**WORK ORDER:** Copy out exactly the lines below that run from the one holding "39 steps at" to the one holding "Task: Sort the", keeping both of those lines and no others.

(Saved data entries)
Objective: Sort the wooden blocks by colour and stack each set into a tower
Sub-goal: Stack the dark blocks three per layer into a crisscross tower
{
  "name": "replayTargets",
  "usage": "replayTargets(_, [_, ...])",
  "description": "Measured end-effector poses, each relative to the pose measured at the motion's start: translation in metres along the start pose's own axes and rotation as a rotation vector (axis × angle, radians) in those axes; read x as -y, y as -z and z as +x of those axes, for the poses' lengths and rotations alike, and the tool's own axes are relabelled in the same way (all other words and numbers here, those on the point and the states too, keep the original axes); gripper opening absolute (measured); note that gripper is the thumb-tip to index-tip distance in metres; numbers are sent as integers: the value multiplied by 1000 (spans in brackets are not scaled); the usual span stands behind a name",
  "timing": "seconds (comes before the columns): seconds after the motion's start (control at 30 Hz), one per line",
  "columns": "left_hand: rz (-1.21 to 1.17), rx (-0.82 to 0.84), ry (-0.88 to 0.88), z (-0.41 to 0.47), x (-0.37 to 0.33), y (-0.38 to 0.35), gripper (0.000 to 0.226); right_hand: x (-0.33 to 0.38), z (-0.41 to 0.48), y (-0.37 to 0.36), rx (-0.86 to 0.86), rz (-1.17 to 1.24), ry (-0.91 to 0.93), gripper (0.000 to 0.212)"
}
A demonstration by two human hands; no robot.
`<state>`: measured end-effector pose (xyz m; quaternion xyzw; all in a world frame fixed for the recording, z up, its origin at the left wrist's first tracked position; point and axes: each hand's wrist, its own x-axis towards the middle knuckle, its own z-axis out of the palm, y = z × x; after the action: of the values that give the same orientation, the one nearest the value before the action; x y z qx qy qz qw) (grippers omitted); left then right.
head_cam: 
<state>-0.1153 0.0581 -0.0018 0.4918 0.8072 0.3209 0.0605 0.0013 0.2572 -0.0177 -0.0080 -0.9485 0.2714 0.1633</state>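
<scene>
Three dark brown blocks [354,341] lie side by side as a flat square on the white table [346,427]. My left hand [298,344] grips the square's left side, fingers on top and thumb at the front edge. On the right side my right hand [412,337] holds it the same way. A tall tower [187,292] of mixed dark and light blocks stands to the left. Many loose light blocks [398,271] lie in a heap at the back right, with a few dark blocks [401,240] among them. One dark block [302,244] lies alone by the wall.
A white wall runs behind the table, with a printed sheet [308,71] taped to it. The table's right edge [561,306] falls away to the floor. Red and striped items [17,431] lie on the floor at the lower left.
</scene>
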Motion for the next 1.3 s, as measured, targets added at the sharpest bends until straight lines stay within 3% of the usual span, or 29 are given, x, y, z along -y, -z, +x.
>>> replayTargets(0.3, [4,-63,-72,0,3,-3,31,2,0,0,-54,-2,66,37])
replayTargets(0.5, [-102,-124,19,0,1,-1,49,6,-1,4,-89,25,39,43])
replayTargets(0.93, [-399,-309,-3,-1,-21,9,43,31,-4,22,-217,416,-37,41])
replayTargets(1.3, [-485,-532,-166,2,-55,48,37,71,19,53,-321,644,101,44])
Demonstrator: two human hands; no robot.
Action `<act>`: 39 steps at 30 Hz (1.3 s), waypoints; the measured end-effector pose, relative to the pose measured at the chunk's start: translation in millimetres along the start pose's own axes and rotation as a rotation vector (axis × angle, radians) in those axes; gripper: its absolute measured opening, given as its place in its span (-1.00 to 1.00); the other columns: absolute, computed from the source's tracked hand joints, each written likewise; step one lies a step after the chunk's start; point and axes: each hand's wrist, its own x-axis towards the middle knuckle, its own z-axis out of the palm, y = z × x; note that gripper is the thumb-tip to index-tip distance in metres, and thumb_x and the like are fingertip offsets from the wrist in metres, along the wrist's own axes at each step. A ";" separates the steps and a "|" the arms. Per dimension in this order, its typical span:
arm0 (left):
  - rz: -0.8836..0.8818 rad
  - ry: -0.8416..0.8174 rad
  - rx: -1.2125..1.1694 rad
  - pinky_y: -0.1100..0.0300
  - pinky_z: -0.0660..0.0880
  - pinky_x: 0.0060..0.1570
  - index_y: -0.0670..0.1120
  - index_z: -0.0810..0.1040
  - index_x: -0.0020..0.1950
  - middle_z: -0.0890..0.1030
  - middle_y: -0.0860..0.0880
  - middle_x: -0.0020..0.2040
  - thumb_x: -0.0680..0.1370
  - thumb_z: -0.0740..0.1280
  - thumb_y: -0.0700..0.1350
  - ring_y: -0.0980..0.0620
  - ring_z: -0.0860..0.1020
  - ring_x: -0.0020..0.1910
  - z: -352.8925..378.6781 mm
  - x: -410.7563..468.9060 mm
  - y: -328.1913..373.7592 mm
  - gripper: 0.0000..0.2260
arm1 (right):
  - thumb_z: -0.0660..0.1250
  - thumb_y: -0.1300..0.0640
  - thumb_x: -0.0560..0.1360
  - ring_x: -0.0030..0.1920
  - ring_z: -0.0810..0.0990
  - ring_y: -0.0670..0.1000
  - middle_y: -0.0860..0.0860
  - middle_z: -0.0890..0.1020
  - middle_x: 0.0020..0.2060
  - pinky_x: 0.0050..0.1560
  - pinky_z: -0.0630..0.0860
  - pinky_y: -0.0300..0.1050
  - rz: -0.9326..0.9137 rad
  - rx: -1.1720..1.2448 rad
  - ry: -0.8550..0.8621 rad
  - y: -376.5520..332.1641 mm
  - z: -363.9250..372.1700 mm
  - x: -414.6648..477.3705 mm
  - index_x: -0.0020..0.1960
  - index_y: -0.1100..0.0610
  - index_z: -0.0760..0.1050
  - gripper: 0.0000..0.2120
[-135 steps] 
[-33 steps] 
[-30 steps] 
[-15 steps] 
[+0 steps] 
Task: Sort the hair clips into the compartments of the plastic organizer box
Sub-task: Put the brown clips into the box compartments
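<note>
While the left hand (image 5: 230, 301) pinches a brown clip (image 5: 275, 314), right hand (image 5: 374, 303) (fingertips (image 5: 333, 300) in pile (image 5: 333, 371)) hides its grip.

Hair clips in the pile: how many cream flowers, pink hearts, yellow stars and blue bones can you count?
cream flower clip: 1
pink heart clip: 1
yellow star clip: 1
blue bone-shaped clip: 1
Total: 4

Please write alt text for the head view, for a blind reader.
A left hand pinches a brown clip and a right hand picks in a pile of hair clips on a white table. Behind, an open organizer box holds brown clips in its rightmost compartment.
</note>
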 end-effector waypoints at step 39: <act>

**SOLUTION TO THIS TASK:**
Action `<act>`: 39 steps at 30 Hz (1.3 s), waypoints; the measured end-effector pose, relative to the pose measured at the chunk's start: translation in millimetres along the start pose's own axes and rotation as a rotation vector (axis × angle, radians) in those axes; gripper: its absolute measured opening, given as its place in its span (-1.00 to 1.00); the other columns: absolute, computed from the source's tracked hand joints, each written likewise; step one lies a step after the chunk's start; point and axes: each hand's wrist, its own x-axis towards the middle knuckle, its own z-axis out of the palm, y = z × x; note that gripper is the thumb-tip to index-tip distance in metres, and thumb_x and the like are fingertip offsets from the wrist in metres, along the wrist's own axes at each step. A ";" separates the steps and a "|" the arms. Per dimension in this order, its typical span:
arm0 (left):
  - rz: -0.8836..0.8818 rad
  - ry: -0.8416..0.8174 rad
  - rx: -1.2125..1.1694 rad
  - pinky_y: -0.1100..0.0300
  - pinky_z: -0.0660..0.0880
  - pinky_x: 0.0060..0.1570
  - index_y: -0.0670..0.1120
  - index_z: -0.0810..0.1040
  - index_x: -0.0020..0.1950
  - middle_z: -0.0890..0.1030
  - middle_y: -0.0860..0.0880
  - middle_x: -0.0020..0.2040
  - thumb_x: -0.0680..0.1370
  - thumb_z: -0.0740..0.1280
  - thumb_y: -0.0700..0.1350
  - ring_y: -0.0980..0.0620
  - ring_z: -0.0860..0.1020
  - ring_x: -0.0020..0.1910
  - z: -352.8925..378.6781 mm
  - x: -410.7563..468.9060 mm
  - y: -328.1913..373.7592 mm
  - gripper: 0.0000..0.2260
arm1 (right):
  - thumb_z: -0.0660..0.1250
  - thumb_y: -0.1300..0.0640
  - thumb_x: -0.0560..0.1360
  - ring_x: -0.0030..0.1920
  - ring_z: -0.0810..0.0990
  - ring_y: -0.0670..0.1000
  - middle_y: -0.0860..0.0860
  - middle_z: -0.0890..0.1020
  - middle_x: 0.0020..0.2060
  - pinky_x: 0.0050..0.1560
  - pinky_z: -0.0630..0.0860
  - pinky_y: -0.0300..0.1050
  - rz: -0.9326..0.9137 rad
  - rx: -1.1720..1.2448 rad
  - ry: -0.8550..0.8621 rad
  - y: -376.5520..332.1641 mm
  - z: -363.9250..372.1700 mm
  - x: -414.6648..477.3705 mm
  - index_x: -0.0020..0.1960
  - index_y: -0.1100..0.0610
  - index_z: -0.0760..0.1050
  - gripper: 0.0000..0.2120
[-135 steps] 
[-33 steps] 
[-30 steps] 
[-15 steps] 
[+0 steps] 
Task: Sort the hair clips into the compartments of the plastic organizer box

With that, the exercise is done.